YOUR GOAL
Nothing outside the stretch is wanted. Repeat exactly the lines of the listing below from the one that contains "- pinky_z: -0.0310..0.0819" through the one that contains "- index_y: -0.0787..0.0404", both ends included.

DATA EXCERPTS

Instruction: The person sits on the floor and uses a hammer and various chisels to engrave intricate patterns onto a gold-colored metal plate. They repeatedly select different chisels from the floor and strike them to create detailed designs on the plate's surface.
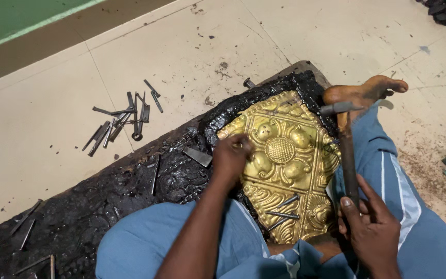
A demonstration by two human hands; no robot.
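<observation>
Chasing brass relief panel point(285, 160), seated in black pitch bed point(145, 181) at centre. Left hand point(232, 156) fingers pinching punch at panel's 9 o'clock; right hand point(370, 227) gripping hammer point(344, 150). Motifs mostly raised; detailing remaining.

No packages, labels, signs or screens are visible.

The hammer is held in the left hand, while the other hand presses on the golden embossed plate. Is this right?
Not quite. The head view shows the hammer in the right hand; it is the left hand that presses on the golden embossed plate.
</observation>
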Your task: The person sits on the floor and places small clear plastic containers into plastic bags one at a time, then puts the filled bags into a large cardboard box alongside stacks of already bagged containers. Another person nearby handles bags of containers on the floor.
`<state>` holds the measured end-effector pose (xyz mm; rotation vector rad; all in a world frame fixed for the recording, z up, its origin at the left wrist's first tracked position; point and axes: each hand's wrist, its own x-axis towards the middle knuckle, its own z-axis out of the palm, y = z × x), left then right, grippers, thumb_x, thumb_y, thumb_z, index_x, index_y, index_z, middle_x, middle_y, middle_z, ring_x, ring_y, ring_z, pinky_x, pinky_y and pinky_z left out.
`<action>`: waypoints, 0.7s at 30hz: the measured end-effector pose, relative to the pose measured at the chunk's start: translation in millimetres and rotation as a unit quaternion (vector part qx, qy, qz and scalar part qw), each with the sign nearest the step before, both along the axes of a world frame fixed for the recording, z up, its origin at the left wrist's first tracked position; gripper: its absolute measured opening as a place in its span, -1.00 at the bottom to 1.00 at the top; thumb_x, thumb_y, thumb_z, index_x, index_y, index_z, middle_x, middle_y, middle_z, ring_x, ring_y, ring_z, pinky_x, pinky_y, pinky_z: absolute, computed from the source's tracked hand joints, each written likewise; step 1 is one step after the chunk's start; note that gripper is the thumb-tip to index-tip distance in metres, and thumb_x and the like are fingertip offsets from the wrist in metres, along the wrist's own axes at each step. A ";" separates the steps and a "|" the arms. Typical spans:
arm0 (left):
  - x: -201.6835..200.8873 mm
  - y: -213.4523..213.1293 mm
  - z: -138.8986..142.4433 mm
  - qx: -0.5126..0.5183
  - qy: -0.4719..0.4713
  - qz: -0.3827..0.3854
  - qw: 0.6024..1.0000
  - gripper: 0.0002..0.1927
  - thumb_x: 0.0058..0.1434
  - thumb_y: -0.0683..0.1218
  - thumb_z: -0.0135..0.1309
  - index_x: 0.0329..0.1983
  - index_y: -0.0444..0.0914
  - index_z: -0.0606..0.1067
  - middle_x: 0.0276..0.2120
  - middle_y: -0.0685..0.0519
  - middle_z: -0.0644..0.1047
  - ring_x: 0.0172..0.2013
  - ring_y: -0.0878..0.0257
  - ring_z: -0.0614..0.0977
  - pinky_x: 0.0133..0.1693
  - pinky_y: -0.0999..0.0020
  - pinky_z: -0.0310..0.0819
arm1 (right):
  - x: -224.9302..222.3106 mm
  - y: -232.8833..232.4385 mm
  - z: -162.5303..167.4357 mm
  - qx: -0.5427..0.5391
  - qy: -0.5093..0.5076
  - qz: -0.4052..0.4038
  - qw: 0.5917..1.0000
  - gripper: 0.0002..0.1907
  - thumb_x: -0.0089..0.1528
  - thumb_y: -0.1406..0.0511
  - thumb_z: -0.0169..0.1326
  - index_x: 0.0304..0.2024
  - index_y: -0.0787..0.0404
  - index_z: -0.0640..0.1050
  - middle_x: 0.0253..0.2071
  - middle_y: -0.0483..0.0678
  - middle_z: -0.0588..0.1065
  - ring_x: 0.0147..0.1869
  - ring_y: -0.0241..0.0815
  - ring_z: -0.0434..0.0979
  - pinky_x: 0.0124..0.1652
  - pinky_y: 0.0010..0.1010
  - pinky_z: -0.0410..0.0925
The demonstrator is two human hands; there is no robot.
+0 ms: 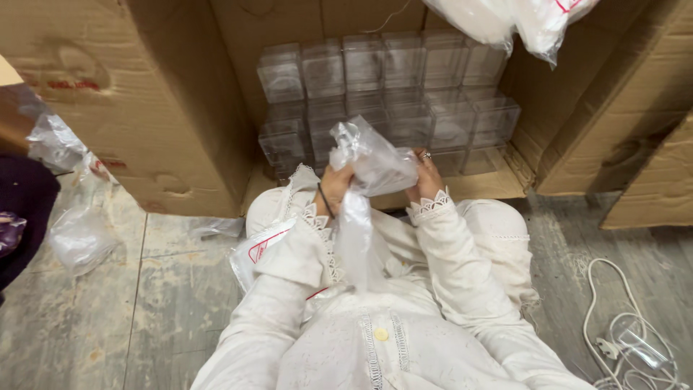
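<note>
Centrally, head view: left hand [336,186] and right hand [427,177], fingers closed on a crumpled clear plastic bag [372,162] held above the lap. Behind, clear plastic boxes [390,94] already stacked in rows inside an open cardboard carton [166,101]; lower front row apparently unfilled. More bags [76,235] loose on floor.

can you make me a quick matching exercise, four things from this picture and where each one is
Things:
1. clear plastic bag
2. stack of clear plastic boxes
3. white cable
4. crumpled plastic bag

Places:
A. on the floor at the picture's right edge
B. on the floor at the picture's left
C. inside the open cardboard box ahead
D. held between the left hand and right hand

Pairs: 1-D, 2-C, 3-A, 4-B
</note>
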<state>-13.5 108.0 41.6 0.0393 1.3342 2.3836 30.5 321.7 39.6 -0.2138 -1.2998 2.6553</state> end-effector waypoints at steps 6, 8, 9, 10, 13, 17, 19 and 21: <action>49.2 -53.2 36.1 -0.275 -0.039 -0.231 0.932 -0.40 0.41 0.29 0.07 -0.02 -0.38 0.54 -0.32 -0.02 0.54 -0.40 0.25 0.55 -0.39 0.26 0.46 | 23.9 -39.8 4.7 0.080 0.096 0.076 0.989 -0.92 0.46 0.36 0.09 -0.06 0.27 0.52 -0.35 -0.21 0.47 -0.37 -0.42 0.40 -0.40 -0.53 0.30; 86.8 -64.0 36.3 -0.206 -0.022 -0.315 0.926 -0.54 0.21 0.23 0.10 0.04 -0.11 0.45 -0.28 0.12 0.60 -0.37 0.35 0.59 -0.36 0.35 0.52 | 32.0 -63.9 2.2 0.046 0.102 0.153 0.982 -0.88 0.40 0.37 0.14 -0.06 0.31 0.51 -0.35 -0.19 0.49 -0.34 -0.41 0.45 -0.38 -0.51 0.35; 104.3 -68.3 34.6 -0.172 -0.015 -0.356 0.918 -0.53 0.11 0.20 0.11 0.08 0.03 0.42 -0.25 0.18 0.63 -0.35 0.39 0.62 -0.34 0.39 0.55 | 38.4 -72.2 1.5 0.107 0.100 0.160 0.976 -0.87 0.40 0.35 0.15 -0.08 0.31 0.53 -0.37 -0.17 0.48 -0.35 -0.40 0.43 -0.39 -0.49 0.33; 117.4 -77.1 33.3 -0.139 -0.006 -0.389 0.911 -0.52 0.12 0.22 0.11 0.07 0.00 0.43 -0.26 0.16 0.63 -0.35 0.37 0.62 -0.33 0.37 0.55 | 45.1 -81.2 0.6 0.167 0.097 0.168 0.967 -0.86 0.39 0.33 0.15 -0.11 0.32 0.54 -0.39 -0.16 0.47 -0.36 -0.38 0.41 -0.40 -0.47 0.31; 130.7 -155.9 36.0 -0.093 -0.005 -0.379 0.920 -0.46 0.13 0.29 0.10 0.05 -0.10 0.45 -0.26 0.10 0.63 -0.33 0.30 0.62 -0.31 0.31 0.54 | 58.7 -103.6 -0.5 0.343 0.092 0.191 0.915 -0.80 0.38 0.27 0.17 -0.18 0.34 0.59 -0.46 -0.12 0.44 -0.40 -0.34 0.35 -0.42 -0.42 0.26; 135.5 -329.9 36.8 -0.089 -0.042 -0.125 0.987 -0.34 0.15 0.37 0.08 0.03 -0.22 0.48 -0.27 0.02 0.62 -0.31 0.22 0.61 -0.27 0.24 0.53 | 57.6 -100.5 -3.8 0.500 0.097 0.177 0.842 -0.75 0.32 0.22 0.19 -0.29 0.32 0.63 -0.54 -0.15 0.48 -0.48 -0.39 0.37 -0.45 -0.43 0.27; 137.4 -384.5 17.3 -0.138 -0.092 0.039 0.985 -0.28 0.16 0.42 0.07 0.02 -0.29 0.49 -0.28 -0.02 0.62 -0.30 0.18 0.61 -0.26 0.20 0.52 | 54.9 -86.4 -8.3 0.465 0.068 0.162 0.868 -0.76 0.31 0.22 0.17 -0.25 0.30 0.65 -0.52 -0.18 0.49 -0.44 -0.45 0.36 -0.45 -0.47 0.27; 142.3 -404.7 -13.2 -0.217 -0.170 0.134 0.952 -0.20 0.17 0.46 0.06 0.01 -0.35 0.51 -0.28 -0.06 0.62 -0.29 0.13 0.61 -0.24 0.17 0.51 | 51.8 -70.5 -13.2 0.458 0.020 0.175 0.871 -0.76 0.29 0.20 0.17 -0.27 0.28 0.62 -0.55 -0.18 0.48 -0.47 -0.45 0.38 -0.47 -0.48 0.28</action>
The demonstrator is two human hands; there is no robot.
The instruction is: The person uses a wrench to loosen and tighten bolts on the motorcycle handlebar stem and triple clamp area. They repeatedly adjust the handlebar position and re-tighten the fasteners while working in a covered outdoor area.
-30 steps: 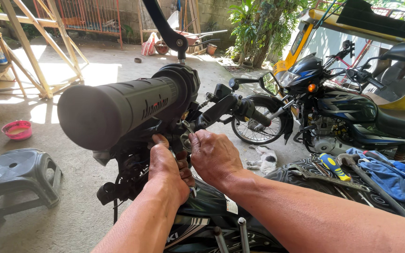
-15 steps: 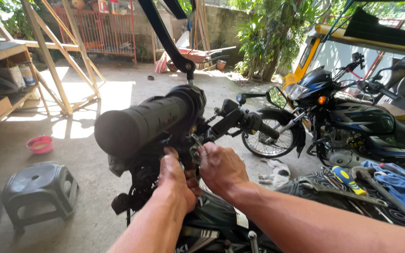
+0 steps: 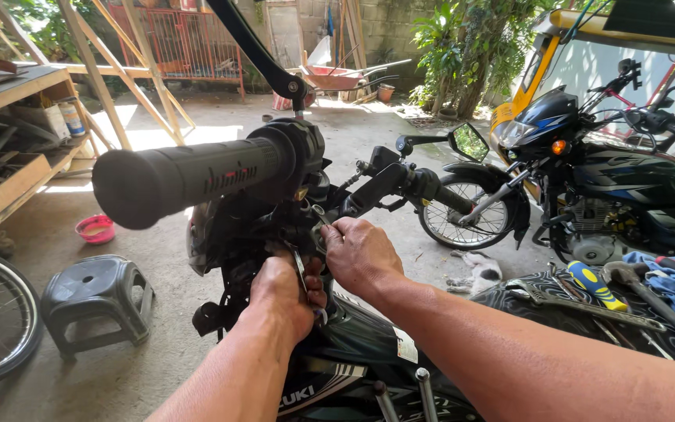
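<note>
The left hand [image 3: 279, 293] is closed in a tight grip around a thin metal tool [image 3: 300, 270], whose shaft rises from the fist toward the motorcycle's steering head. Just right of it, touching or nearly so, the right hand [image 3: 361, 254] pinches a narrow grip on a small metal part [image 3: 320, 219] at the clamp beneath the handlebar; what exactly it holds is too small to tell. Directly above both hands the black rubber handlebar grip [image 3: 189, 178] juts toward the camera, blurred. Below the hands lies the dark fuel tank [image 3: 369, 352]. Left of the left hand, on the concrete floor, stand a grey plastic stool [image 3: 95, 301] and a pink bowl [image 3: 95, 229]. Well to the right of the right hand, a blue-and-yellow screwdriver [image 3: 594, 285] rests on the seat, with a parked blue motorcycle [image 3: 611, 187] beyond.
</note>
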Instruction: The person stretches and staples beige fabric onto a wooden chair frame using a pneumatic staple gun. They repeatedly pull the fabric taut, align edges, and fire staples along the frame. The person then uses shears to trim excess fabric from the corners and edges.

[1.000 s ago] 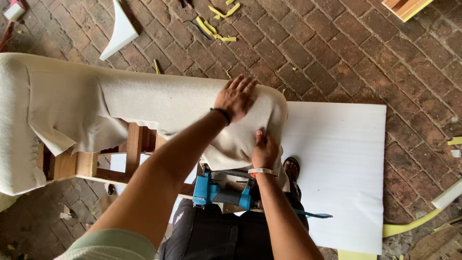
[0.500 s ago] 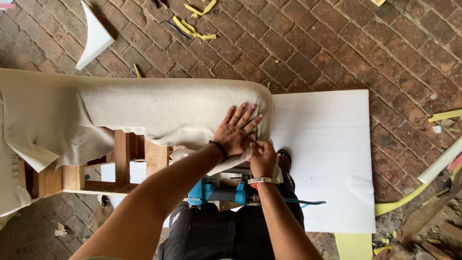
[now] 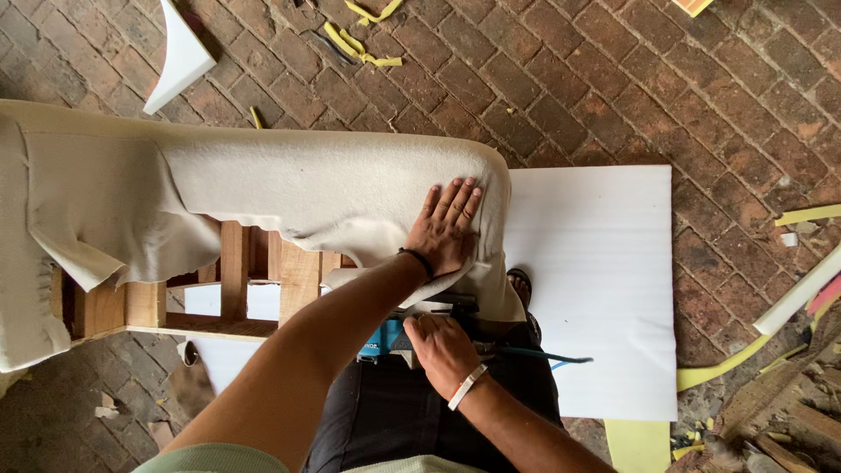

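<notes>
Left hand [image 3: 445, 229] spread flat on the cream fabric [image 3: 289, 188], pressing it down near the end of the wooden frame [image 3: 235, 285], grip wide. Right hand [image 3: 442, 347] just below that frame end, grip closed round a blue tool [image 3: 385, 340] with a hose. White foam sheet [image 3: 596, 280] on the brick floor [image 3: 613, 88] beside the frame.

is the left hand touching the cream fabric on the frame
Touching. The head view shows the left hand pressed flat, fingers spread, on the cream fabric.
</notes>
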### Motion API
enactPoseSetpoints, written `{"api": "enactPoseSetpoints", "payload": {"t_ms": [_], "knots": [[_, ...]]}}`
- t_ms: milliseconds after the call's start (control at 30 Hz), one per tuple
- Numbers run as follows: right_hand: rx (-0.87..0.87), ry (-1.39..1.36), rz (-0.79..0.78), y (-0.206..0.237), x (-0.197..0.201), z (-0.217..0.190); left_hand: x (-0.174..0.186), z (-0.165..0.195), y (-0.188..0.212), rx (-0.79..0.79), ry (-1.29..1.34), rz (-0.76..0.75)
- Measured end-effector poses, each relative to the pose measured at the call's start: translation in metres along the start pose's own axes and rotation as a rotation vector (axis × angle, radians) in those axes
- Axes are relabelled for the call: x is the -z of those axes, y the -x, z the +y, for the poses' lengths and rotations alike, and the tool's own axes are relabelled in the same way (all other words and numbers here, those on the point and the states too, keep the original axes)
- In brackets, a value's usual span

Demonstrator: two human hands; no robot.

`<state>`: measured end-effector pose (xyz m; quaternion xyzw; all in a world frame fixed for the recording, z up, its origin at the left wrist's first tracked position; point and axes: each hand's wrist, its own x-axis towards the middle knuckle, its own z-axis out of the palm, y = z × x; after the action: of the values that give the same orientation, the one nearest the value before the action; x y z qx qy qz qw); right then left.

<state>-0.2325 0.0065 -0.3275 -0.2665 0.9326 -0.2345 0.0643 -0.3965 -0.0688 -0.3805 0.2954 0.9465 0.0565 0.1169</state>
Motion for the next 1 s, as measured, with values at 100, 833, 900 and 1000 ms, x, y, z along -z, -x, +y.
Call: {"api": "enactPoseSetpoints", "payload": {"t_ms": [100,833,900,1000], "knots": [[-0.132,-0.027,-0.472,0.003,0.024,0.011,-0.003,-0.001,0.003,0.022,0.035,0.017],[-0.869,-0.709,0.034,0.010,0.103,0.139,-0.010,0.049,0.069,0.169,0.207,-0.103],[-0.863,-0.625,0.091,0.002,0.099,0.134,-0.015,0.048,0.068,0.166,0.205,0.052],[-1.077,-0.611,0.252,-0.016,0.095,0.128,-0.020,0.043,0.067,0.204,0.370,0.354]]}}
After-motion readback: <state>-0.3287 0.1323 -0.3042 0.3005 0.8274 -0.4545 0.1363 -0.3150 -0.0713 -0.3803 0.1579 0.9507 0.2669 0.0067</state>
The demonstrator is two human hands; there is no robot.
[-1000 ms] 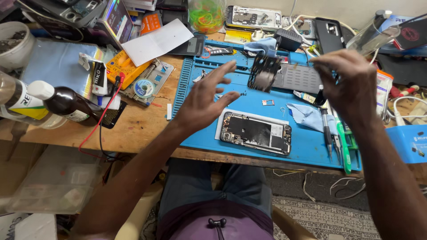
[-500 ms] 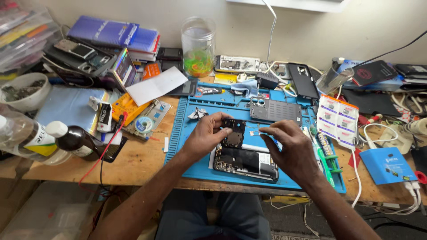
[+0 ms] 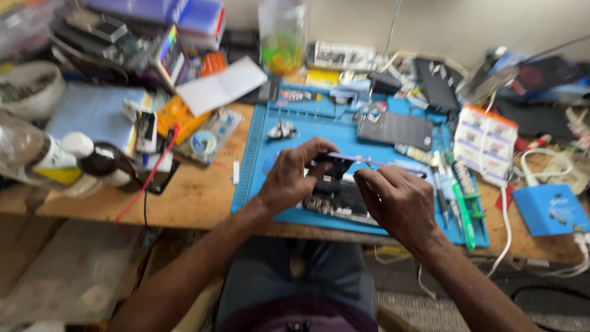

TASK SOLUTION
  - pinky_z: -0.0310..0.0819
arm1 (right):
  - x: -224.9302..222.3106 mm
  - y: -232.8833..232.4385 mm
  - z: -162.5303..167.4357 mm
  - qx: -0.5427..0.5391
  - qy: -0.5093..0.5076
  - qz: -0.4052..0.4038
  - qw: 0.5917..1.0000
  - gripper: 0.0002..0.1907
  - thumb_x: -0.0089..0.1528
  - thumb_y: -0.1406..0.0511
  - thumb_z: -0.0169..0.1326
  - index_x: 0.0304..0.2024
  - index_y: -0.0787..0.0404

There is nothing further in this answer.